原則として、心の病気で休職をした場合でも、症状が良くなって主治医のOKが出れば復職は可能です。復職を希望する人に対して、正当な理由がなく退職をすすめるのは違法行為にあたる可能性もあります。
もし退職をすすめられたら、まずは理由を確認してください。そのうえで、あなたができる対処法などを示して、納得してもらうよう話し合いをしましょう。
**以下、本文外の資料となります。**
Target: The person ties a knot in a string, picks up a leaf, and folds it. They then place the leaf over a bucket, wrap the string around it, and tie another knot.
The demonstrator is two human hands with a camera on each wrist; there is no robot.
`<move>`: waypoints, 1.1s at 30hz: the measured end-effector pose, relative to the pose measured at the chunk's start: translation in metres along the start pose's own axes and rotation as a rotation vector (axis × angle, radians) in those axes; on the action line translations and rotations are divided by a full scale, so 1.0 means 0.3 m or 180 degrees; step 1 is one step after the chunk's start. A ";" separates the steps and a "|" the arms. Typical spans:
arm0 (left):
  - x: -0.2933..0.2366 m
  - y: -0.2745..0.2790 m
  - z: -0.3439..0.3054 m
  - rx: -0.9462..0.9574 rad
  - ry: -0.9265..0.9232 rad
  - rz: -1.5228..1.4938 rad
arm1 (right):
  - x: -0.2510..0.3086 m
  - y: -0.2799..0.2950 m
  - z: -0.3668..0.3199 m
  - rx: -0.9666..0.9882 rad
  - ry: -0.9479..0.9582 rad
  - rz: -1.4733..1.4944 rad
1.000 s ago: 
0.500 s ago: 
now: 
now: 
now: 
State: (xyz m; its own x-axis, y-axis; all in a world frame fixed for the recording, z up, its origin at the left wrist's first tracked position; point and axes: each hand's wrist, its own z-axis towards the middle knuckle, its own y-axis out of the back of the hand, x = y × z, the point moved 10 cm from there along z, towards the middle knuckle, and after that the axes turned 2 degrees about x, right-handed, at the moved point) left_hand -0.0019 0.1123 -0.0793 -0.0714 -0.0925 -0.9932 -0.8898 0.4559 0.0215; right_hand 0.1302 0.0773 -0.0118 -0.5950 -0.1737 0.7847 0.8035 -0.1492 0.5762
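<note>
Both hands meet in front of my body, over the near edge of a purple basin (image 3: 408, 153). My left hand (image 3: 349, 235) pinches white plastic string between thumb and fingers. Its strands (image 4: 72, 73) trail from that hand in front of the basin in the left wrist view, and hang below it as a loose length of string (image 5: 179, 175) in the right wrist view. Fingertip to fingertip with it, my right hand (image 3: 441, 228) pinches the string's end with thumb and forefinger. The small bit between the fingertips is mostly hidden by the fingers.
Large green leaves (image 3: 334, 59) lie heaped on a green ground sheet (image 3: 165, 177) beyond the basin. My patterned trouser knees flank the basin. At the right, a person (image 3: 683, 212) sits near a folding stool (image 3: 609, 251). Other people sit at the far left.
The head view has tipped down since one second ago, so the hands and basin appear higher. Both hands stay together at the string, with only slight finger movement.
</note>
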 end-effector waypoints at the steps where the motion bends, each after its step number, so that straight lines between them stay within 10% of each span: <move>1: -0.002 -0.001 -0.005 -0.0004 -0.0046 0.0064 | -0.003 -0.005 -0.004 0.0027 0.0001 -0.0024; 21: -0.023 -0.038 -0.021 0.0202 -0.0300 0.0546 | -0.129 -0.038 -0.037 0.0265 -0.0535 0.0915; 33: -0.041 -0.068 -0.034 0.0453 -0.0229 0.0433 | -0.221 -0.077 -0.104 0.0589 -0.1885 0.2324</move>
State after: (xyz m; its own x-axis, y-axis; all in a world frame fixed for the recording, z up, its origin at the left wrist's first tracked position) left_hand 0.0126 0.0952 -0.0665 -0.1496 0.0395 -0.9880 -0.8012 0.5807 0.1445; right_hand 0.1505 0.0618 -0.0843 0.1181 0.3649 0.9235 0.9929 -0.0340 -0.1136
ある企業では「復職後に突発的な欠勤を繰り返されると困る」という思いから、店長が個人的な判断で退職をすすめてしまった、という事例もあります。もちろん、本来は企業として復職を認めるべき内容でした。
退職をすすめられた場合は、その場で簡単に返事をしてしまわずに、慎重に対応しましょう。
まとめ:復職に焦りは禁物!段階的に進めよう
心の病気による休職からの復職率は約46%と低く、復職後に再度休職してしまう人も多いのが現状です。休職中は「金銭的に厳しい」「同僚に迷惑をかけている」という理由で、早く復職して働きたい気持ちになるかもしれませんが、焦りは禁物です。
無理をするとかえって遠回りになる可能性もあるので、段階を踏んで、1歩ずつ着実に進めていくようにしましょう。